- Aim of the task:
If a line in the records contains the string "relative", show that line.

-*-*-

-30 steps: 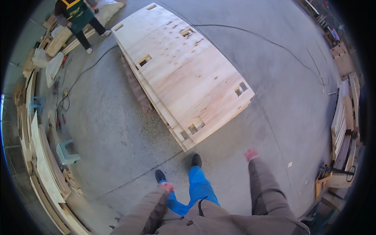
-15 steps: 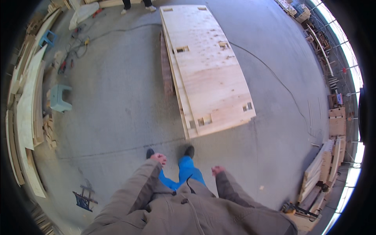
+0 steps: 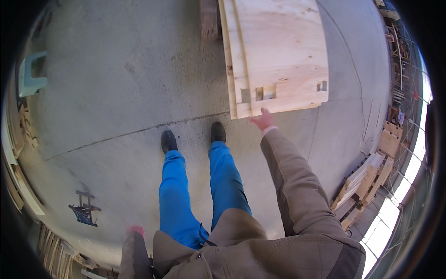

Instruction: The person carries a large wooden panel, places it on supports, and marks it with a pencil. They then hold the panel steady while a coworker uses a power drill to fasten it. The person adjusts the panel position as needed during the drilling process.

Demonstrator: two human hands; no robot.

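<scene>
A stack of pale plywood panels with rectangular cutouts lies ahead of me, its near end close to my feet. The top sheet sits slightly offset, so a lower sheet shows along the left side. My right hand is stretched out to the near edge of the stack, thumb and a finger apart. Whether it touches the wood I cannot tell. Nothing shows in it. Down at my left side hangs my left hand, small and blurred, its fingers not readable. No object is visible near it.
Under the stack's left side is a brown wooden support. A pale green stool stands far left, and a small dark folding stand nearer. Timber piles line the right side. A cable runs over the concrete floor.
The stack is now closer and lower in my view. My right arm has reached forward to its near edge. My left hand has dropped back to my side.
</scene>
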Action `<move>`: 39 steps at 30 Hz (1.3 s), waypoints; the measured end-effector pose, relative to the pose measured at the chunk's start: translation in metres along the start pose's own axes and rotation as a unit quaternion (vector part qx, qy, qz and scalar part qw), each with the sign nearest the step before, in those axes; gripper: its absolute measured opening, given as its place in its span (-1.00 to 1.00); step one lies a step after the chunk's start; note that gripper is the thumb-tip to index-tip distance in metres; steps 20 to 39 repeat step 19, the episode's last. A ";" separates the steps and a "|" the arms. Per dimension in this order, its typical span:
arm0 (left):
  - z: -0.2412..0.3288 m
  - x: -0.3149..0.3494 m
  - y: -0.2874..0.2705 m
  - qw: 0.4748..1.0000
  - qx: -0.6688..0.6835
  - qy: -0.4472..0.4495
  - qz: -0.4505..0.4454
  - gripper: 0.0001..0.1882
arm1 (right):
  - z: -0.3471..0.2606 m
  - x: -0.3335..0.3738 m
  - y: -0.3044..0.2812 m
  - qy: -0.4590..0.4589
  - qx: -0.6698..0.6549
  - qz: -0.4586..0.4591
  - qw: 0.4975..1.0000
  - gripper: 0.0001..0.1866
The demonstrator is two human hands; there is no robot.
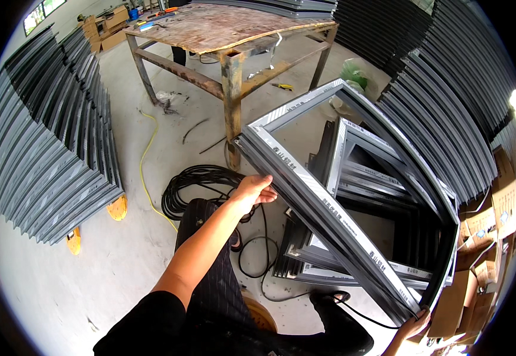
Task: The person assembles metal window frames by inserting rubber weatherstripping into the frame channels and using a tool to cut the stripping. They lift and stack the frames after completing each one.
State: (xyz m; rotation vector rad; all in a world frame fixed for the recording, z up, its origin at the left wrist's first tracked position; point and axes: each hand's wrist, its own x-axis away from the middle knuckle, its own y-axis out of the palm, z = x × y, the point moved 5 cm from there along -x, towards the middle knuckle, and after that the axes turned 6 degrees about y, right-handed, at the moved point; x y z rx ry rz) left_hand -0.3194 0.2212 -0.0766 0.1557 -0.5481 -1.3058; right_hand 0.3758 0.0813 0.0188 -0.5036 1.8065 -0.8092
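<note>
A grey rectangular window frame (323,204), with white printed film along its faces, is tilted up in front of me. My left hand (254,193) is closed at its near-left side, the thumb at the edge and the fingers curled beside it. At the lower right corner, my right hand (415,325) grips the same frame; part of that hand is hidden. Beneath and behind it, several more grey frames (382,172) are stacked on the floor, partly covered by the held one.
Coiled black cable (186,184) lies by my knee, its strand running under the frames. A rusty-legged worktable (232,89) stands ahead. Stacked frames rise at left (50,154) and right (442,113). Cardboard boxes (453,302) sit at right, and a yellow cord (145,154) crosses the floor.
</note>
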 end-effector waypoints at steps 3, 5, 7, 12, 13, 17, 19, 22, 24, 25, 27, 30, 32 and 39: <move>-0.003 0.004 0.009 1.000 0.000 -0.004 0.030 -0.63 | 0.002 0.000 -0.001 -0.001 0.005 0.011 1.000 -0.68; 0.004 0.024 0.031 0.999 -0.013 -0.021 0.032 -0.65 | -0.001 0.000 -0.001 0.006 -0.006 -0.001 1.000 -0.67; -0.024 0.026 0.048 0.999 0.037 -0.020 -0.018 -0.67 | 0.000 0.000 -0.001 -0.001 0.005 0.003 1.000 -0.66; -0.027 0.021 0.043 0.999 0.030 0.008 0.013 -0.66 | 0.009 0.003 -0.001 -0.005 -0.007 0.008 1.000 -0.65; -0.017 0.021 0.038 0.999 -0.009 0.022 0.032 -0.67 | 0.011 0.003 -0.002 -0.007 0.000 0.004 1.000 -0.66; 0.023 -0.017 -0.042 0.990 -0.021 0.059 0.128 -0.65 | 0.004 0.001 -0.001 -0.006 -0.007 -0.013 1.000 -0.66; 0.045 -0.039 -0.076 0.985 -0.022 0.056 0.164 -0.60 | 0.005 0.003 0.000 0.004 -0.009 -0.016 1.000 -0.66; 0.045 -0.039 -0.076 0.985 -0.022 0.056 0.164 -0.60 | 0.005 0.003 0.000 0.004 -0.009 -0.016 1.000 -0.66; 0.045 -0.039 -0.076 0.985 -0.022 0.056 0.164 -0.60 | 0.005 0.003 0.000 0.004 -0.009 -0.016 1.000 -0.66; 0.045 -0.039 -0.076 0.985 -0.022 0.056 0.164 -0.60 | 0.005 0.003 0.000 0.004 -0.009 -0.016 1.000 -0.66; 0.045 -0.039 -0.076 0.985 -0.022 0.056 0.164 -0.60 | 0.005 0.003 0.000 0.004 -0.009 -0.016 1.000 -0.66; 0.045 -0.039 -0.076 0.985 -0.022 0.056 0.164 -0.60 | 0.005 0.003 0.000 0.004 -0.009 -0.016 1.000 -0.66; 0.045 -0.039 -0.076 0.985 -0.022 0.056 0.164 -0.60 | 0.005 0.003 0.000 0.004 -0.009 -0.016 1.000 -0.66; 0.045 -0.039 -0.076 0.985 -0.022 0.056 0.164 -0.60 | 0.005 0.003 0.000 0.004 -0.009 -0.016 1.000 -0.66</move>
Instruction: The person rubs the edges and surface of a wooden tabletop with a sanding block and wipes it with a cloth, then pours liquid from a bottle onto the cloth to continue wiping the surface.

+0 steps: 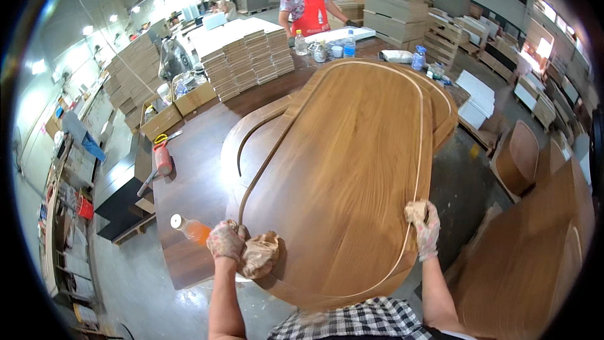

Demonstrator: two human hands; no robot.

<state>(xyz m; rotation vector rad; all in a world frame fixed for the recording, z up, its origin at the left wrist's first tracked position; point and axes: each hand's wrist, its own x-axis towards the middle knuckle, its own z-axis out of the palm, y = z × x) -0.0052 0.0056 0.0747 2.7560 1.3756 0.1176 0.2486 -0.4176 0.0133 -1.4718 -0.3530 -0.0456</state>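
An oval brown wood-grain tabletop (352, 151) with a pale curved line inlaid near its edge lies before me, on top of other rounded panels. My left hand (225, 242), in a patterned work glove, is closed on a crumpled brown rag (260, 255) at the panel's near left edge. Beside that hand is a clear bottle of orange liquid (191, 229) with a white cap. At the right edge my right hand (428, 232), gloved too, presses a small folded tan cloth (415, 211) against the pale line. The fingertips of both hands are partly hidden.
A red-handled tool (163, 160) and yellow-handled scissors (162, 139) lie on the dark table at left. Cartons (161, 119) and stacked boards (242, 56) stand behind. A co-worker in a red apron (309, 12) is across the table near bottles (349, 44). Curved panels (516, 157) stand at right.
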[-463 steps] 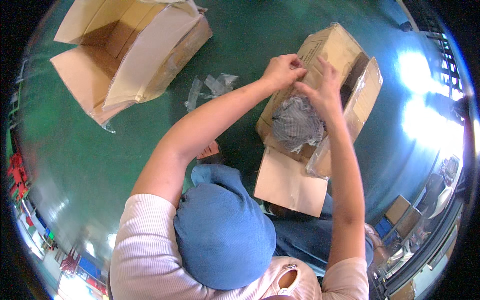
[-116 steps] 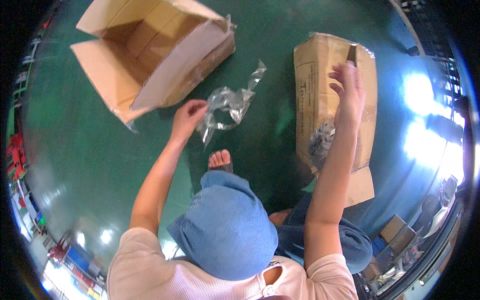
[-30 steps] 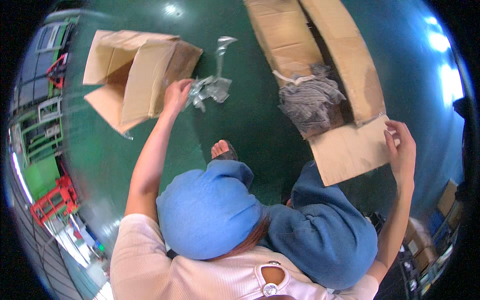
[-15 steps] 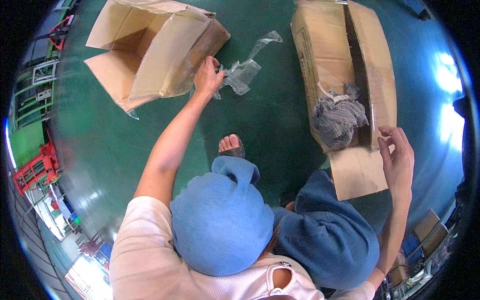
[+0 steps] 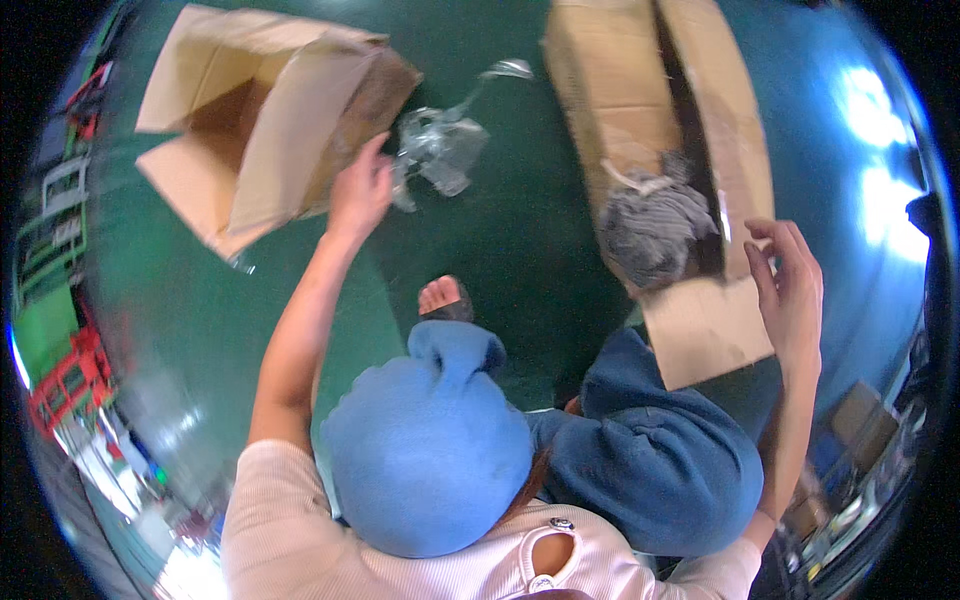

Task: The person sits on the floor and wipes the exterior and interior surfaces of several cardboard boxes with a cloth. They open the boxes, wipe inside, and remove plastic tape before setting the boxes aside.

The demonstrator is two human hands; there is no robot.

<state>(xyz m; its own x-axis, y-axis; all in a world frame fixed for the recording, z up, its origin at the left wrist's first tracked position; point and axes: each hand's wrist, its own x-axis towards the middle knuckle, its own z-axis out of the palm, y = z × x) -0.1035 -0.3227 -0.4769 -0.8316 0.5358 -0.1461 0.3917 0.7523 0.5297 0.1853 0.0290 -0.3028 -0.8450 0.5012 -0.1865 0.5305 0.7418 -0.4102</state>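
Note:
My left hand point(image 5: 360, 192) is beside the near side of an open cardboard box point(image 5: 290, 145), its fingers slightly apart and blurred by motion. Just right of those fingers lies a crumpled clear plastic strip point(image 5: 445, 145) on the green floor, seemingly loose from the hand. My right hand point(image 5: 792, 275) hovers at the edge of a long cardboard box point(image 5: 625, 90), thumb and fingers curved with a gap between them. In that box's near end sits a bundle of grey cloth point(image 5: 655, 225) with a pale strip on top. A cardboard flap point(image 5: 708, 330) folds out toward me.
A blue cloth-covered round shape point(image 5: 430, 450) and blue trousers point(image 5: 650, 460) fill the near middle. A foot in a dark sandal point(image 5: 443, 300) rests between the boxes. Red frames point(image 5: 75, 375) stand at the far left; more boxes point(image 5: 862, 425) are at the right.
My left hand has drawn back a little from the plastic strip, which is now more bunched up. The right hand stays by the box edge. The whole view has shifted slightly.

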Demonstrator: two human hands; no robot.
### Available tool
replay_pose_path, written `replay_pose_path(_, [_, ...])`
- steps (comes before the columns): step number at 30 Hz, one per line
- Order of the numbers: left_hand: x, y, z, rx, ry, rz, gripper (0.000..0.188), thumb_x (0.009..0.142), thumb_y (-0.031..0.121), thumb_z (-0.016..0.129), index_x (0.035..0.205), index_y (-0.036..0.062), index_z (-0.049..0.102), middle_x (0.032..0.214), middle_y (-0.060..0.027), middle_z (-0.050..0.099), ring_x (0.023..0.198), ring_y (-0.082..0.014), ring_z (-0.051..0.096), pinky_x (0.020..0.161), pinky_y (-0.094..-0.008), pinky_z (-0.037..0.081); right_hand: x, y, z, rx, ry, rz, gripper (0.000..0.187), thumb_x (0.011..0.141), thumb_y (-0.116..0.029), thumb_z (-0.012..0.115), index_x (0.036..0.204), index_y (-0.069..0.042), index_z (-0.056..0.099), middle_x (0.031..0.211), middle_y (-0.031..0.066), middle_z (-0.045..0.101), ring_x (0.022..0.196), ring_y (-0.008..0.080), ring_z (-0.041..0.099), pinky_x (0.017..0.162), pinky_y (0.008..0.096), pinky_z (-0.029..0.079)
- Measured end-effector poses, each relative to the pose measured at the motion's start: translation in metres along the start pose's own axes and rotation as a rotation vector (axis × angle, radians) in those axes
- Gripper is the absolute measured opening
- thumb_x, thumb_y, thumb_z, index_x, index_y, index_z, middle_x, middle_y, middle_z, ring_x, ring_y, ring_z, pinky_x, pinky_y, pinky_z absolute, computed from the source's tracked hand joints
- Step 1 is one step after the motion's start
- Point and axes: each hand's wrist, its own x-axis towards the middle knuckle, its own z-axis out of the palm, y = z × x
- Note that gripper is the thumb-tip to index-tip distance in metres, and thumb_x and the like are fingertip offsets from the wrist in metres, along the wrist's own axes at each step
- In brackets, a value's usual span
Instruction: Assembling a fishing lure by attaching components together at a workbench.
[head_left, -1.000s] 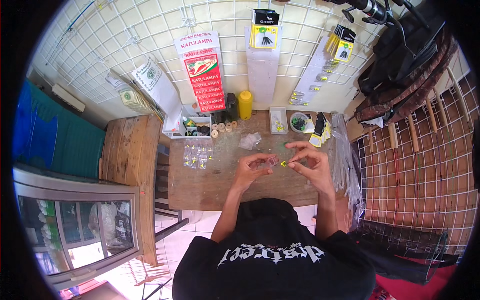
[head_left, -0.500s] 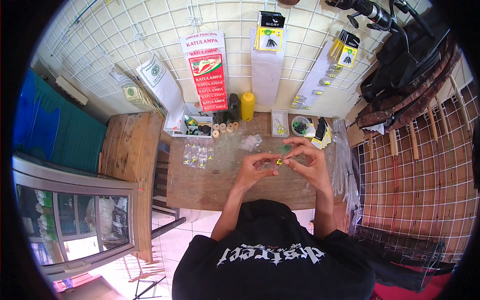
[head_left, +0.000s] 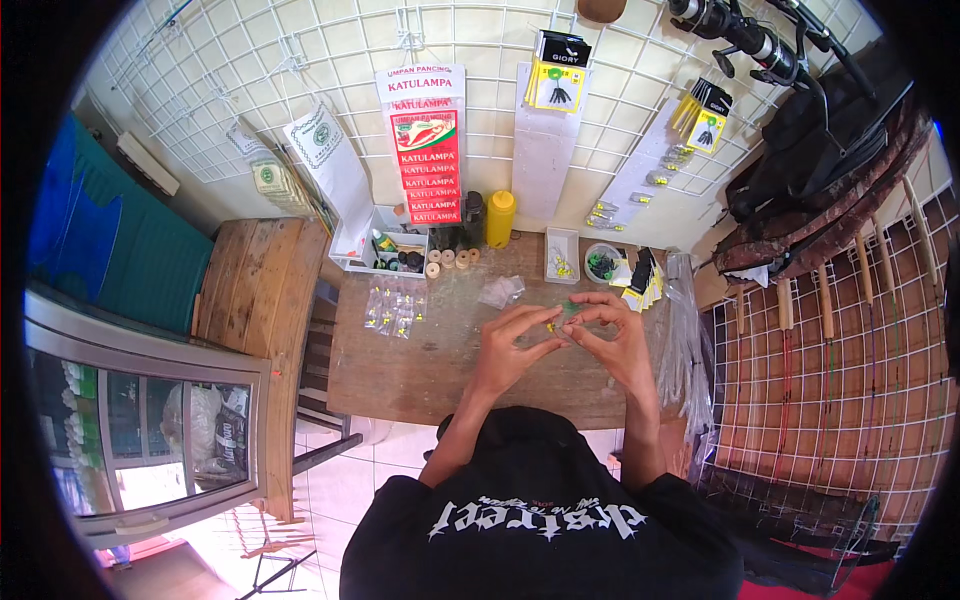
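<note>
My left hand (head_left: pixel 508 345) and my right hand (head_left: pixel 615 340) meet above the wooden table (head_left: pixel 450 375), fingertips pinched together. Between them is a small clear plastic packet (head_left: pixel 560 334) with a bright yellow bit (head_left: pixel 551 327) at its left side; fingers partly hide it. Just behind my fingertips shows something green (head_left: pixel 569 308), too small to name. Beyond it on the table rest crumpled clear plastic bags (head_left: pixel 501 291). To the left, several filled clear packets (head_left: pixel 395 306) with yellow-headed pieces lie in rows.
Along the back stand a white tray (head_left: pixel 562 243) holding yellow-headed pieces, a round tub (head_left: pixel 602 262) with dark and green bits, black-and-yellow cards (head_left: pixel 645 280), a yellow bottle (head_left: pixel 500 220), wooden spools (head_left: pixel 448 260) and a white box (head_left: pixel 385 268). Long plastic sleeves (head_left: pixel 683 345) hang at right.
Both hands keep their pinch, while the yellow bit between them has shifted slightly left and is more covered. The view has tilted a little, so the wall and table sit lower.
</note>
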Motion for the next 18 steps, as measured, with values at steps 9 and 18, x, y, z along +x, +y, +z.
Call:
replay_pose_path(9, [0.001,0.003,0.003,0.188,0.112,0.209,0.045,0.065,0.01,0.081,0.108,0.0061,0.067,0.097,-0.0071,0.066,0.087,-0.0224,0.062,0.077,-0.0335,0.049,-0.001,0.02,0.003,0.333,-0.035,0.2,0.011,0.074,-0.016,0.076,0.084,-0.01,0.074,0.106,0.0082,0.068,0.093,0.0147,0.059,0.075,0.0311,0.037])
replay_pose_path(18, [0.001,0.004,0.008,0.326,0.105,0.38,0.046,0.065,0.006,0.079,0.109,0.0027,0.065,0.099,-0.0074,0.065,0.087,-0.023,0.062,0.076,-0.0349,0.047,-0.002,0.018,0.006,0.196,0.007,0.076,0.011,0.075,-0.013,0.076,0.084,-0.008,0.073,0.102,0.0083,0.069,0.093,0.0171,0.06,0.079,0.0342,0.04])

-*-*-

- Exercise solution:
Action `<move>`: 39 steps at 30 Hz (1.3 s), waypoints; the measured end-effector pose, relative to the pose measured at the chunk's start: translation in metres along the start pose's own axes and rotation as a unit quaternion (vector part qx, qy, qz and scalar part qw), each with the sign nearest the step before, in those axes; gripper: its absolute measured opening, given as its place in its span (-1.00 to 1.00); step one lies a step after the chunk's start; note that gripper is the thumb-tip to index-tip distance in metres; steps 20 to 39 repeat step 19, the episode's last. A ";" separates the steps and a "|" the arms. Per dimension in this order, its typical span:
- Measured end-effector poses, each relative to the pose measured at the motion's start: translation in metres along the start pose's own axes and rotation as a rotation vector (axis × angle, radians) in those axes

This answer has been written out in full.